SOFTWARE VENDOR
YOUR PATH TO COMPLIANCEYOUR CERTIFICATION PROCESS
Our PCI PA-DSS security audits are based on the requirements of the PCI Security Standards Council and are structured into the following phases:
During the course of a PCI PA-DSS Scope Workshops we introduce you to the contents of the PCI PA-DSS. While doing so, we discuss the applicability of the individual PCI PA-DSS requirements with you, define the assessment scope and determine the next steps to be taken to achieve PCI PA-DSS together.
We verify compliance with the requirements of the PCI PA-DSS during a PCI PA-DSS Gap Analysis to prepare you optimally for the final certification. This enables you to detect existing deviations in applications as well as development, testing, deployment and support processes at an early stage, and to correct them before the official PCI PA-DSS certification takes place. In addition, we offer to perform a security analysis of the application in the form of a Penetration Test as well as a Secure Coding Training for software developers and quality engineers as required by the PCI PA-DSS.
The PCI PA-DSS certification consists of an On-Site Assessment performed by a usd expert. We specify the actual test scope and the testing procedure in advance together with you. The assessment is a formal process to validate your implementation of the PCI PA-DSS requirements. We document the results of the on-site audit including recommended corrective action, if required. You then have the opportunity to correct existing deviations from PCI PA-DSS requirements. Subsequently, we perform a selective follow-up test (re-testing). Simultaneously, we issue the official assessment report. After the report has been approved by you, we forward it to the PCI Council for review. Following successful confirmation of compliance, we will issue a PCI PA-DSS certificate and a seal of approval for you to use on your own website.
Following the successful PCI PA-DSS certification, we will support you in maintaining compliance by performing Quarterly Workshops. We will discuss PCI PA-DSS-relevant changes within your company as well as changes to the security standard itself with you and suggest measures to maintain PCI PA-DSS compliance.

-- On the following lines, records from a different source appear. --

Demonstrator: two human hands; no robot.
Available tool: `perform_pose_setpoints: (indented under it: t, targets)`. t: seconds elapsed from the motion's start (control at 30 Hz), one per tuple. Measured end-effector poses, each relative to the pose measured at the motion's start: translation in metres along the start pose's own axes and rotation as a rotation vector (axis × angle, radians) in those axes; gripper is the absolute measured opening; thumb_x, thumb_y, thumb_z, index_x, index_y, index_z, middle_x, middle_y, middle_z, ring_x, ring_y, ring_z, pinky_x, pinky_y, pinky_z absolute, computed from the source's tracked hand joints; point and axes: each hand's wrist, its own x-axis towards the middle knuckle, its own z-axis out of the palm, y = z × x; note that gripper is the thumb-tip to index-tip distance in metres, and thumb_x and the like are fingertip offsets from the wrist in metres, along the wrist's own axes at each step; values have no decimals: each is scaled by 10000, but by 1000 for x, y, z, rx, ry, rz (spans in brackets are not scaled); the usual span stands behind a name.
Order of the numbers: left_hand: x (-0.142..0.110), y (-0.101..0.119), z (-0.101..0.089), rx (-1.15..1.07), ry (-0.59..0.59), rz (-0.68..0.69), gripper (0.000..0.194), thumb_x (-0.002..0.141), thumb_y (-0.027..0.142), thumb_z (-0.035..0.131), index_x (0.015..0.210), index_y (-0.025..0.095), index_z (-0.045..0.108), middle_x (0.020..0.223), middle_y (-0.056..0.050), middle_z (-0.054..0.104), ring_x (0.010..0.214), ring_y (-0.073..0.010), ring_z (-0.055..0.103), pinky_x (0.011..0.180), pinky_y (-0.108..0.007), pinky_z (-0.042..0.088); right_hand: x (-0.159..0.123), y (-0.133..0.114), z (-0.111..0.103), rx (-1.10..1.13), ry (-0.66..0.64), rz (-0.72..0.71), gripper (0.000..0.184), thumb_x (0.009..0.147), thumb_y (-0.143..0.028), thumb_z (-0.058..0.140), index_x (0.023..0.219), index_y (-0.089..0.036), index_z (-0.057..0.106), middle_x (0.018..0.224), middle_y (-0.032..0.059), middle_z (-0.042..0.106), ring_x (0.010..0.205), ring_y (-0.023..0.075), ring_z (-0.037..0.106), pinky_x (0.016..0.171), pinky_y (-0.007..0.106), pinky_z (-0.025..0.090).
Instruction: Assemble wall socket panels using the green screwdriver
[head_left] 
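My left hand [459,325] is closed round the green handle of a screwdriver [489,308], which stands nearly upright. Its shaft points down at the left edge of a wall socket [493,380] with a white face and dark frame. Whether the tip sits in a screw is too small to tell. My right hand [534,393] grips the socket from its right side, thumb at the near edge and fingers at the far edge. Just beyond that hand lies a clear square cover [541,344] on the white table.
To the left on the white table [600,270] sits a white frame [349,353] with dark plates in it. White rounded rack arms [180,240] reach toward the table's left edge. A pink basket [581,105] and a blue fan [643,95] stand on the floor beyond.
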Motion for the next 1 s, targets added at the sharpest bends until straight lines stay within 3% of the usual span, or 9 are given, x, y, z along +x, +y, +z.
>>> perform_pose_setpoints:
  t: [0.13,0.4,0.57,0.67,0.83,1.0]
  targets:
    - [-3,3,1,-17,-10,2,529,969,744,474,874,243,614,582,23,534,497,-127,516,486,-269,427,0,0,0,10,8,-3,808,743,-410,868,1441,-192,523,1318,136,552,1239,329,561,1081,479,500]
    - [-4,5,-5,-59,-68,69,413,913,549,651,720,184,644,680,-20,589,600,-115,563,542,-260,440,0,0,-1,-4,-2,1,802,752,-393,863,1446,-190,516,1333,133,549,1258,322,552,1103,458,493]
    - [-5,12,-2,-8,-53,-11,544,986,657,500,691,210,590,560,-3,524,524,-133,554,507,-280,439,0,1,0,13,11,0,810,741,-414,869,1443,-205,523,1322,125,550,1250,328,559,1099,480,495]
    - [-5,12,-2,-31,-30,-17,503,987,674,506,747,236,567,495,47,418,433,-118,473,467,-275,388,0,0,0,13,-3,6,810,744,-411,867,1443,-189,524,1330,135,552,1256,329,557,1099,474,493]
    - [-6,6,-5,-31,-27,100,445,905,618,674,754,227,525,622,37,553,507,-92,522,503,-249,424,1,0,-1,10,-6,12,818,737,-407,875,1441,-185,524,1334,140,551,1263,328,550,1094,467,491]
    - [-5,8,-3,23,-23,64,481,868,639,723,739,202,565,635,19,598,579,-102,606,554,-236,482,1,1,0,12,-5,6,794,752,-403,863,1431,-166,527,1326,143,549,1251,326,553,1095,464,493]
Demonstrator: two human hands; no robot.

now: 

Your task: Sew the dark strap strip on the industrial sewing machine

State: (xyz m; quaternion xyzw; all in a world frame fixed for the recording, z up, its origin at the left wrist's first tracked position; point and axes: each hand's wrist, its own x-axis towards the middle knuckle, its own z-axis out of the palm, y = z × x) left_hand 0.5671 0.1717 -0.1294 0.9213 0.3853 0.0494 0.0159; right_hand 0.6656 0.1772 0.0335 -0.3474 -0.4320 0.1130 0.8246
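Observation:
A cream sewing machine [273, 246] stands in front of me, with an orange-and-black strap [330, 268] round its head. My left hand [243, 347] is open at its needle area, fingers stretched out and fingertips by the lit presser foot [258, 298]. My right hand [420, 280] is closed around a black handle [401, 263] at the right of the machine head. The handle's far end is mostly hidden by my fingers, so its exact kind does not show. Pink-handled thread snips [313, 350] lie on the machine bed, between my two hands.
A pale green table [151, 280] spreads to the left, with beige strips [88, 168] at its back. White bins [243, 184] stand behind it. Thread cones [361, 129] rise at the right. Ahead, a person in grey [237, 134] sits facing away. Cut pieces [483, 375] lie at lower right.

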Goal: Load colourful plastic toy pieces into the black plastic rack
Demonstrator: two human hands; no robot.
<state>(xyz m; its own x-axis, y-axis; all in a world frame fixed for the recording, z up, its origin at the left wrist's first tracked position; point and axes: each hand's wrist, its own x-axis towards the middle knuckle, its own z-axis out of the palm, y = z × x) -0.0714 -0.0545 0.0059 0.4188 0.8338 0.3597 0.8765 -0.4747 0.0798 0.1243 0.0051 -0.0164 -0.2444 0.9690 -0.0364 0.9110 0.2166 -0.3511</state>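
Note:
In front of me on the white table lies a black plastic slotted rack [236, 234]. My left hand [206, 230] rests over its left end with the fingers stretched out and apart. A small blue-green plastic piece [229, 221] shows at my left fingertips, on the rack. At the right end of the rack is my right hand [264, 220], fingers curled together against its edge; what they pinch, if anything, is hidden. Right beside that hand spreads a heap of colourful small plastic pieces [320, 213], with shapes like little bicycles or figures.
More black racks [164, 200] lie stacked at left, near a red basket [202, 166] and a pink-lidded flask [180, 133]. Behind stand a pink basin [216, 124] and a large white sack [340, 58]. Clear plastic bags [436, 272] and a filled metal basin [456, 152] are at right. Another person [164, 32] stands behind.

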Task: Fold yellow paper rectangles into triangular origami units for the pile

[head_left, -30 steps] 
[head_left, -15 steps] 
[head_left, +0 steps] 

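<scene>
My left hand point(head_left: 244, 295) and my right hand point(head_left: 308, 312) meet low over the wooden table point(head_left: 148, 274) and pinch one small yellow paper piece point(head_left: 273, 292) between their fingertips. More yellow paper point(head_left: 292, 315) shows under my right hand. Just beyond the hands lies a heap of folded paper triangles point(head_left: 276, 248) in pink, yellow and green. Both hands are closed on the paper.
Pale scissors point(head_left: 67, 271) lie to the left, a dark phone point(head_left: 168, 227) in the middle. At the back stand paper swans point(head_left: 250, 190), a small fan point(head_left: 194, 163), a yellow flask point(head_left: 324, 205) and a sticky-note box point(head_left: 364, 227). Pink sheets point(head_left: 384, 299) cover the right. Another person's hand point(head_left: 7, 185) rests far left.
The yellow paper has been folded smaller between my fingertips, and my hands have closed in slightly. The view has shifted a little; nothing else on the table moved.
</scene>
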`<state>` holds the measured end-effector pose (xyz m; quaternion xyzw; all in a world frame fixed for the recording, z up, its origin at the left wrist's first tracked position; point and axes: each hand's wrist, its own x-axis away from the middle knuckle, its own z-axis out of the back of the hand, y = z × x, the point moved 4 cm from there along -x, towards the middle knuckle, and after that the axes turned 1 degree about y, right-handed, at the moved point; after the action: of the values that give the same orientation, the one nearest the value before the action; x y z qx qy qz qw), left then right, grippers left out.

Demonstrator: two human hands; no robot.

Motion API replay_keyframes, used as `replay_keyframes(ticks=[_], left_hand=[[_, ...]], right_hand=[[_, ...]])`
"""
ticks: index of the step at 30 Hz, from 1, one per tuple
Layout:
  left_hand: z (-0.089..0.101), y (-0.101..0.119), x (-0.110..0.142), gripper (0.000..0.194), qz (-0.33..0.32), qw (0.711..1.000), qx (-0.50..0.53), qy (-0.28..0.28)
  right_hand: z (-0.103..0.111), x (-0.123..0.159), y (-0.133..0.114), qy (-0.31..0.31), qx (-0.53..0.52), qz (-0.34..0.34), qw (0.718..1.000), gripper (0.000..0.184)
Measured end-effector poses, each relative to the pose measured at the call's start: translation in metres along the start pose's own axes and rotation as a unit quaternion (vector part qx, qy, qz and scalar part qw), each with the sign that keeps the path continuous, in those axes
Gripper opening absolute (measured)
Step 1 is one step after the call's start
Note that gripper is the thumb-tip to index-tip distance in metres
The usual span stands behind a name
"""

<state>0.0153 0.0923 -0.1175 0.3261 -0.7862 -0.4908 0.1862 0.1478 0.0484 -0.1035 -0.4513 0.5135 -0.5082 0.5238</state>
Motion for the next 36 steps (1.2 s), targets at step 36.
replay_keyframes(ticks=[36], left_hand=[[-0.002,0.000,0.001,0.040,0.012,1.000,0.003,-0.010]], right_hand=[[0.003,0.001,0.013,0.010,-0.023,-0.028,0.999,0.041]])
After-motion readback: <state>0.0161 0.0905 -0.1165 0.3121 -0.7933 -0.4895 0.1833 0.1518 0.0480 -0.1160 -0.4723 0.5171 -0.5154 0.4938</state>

Changes to certified software can be assessed and published through a re-certification process. During this process, one of our auditors assesses the relevant software changes and conducts an adjusted re-certification process. The auditor then forwards the results to the PCI Council. We support you with re-certifying all types of changes according to the PCI PA-DSS Program Guide (High Impact, Low Impact, No Impact, Administrative). New software versions can therefore be re-certified and submitted to the PCI Council for listing at calculable cost.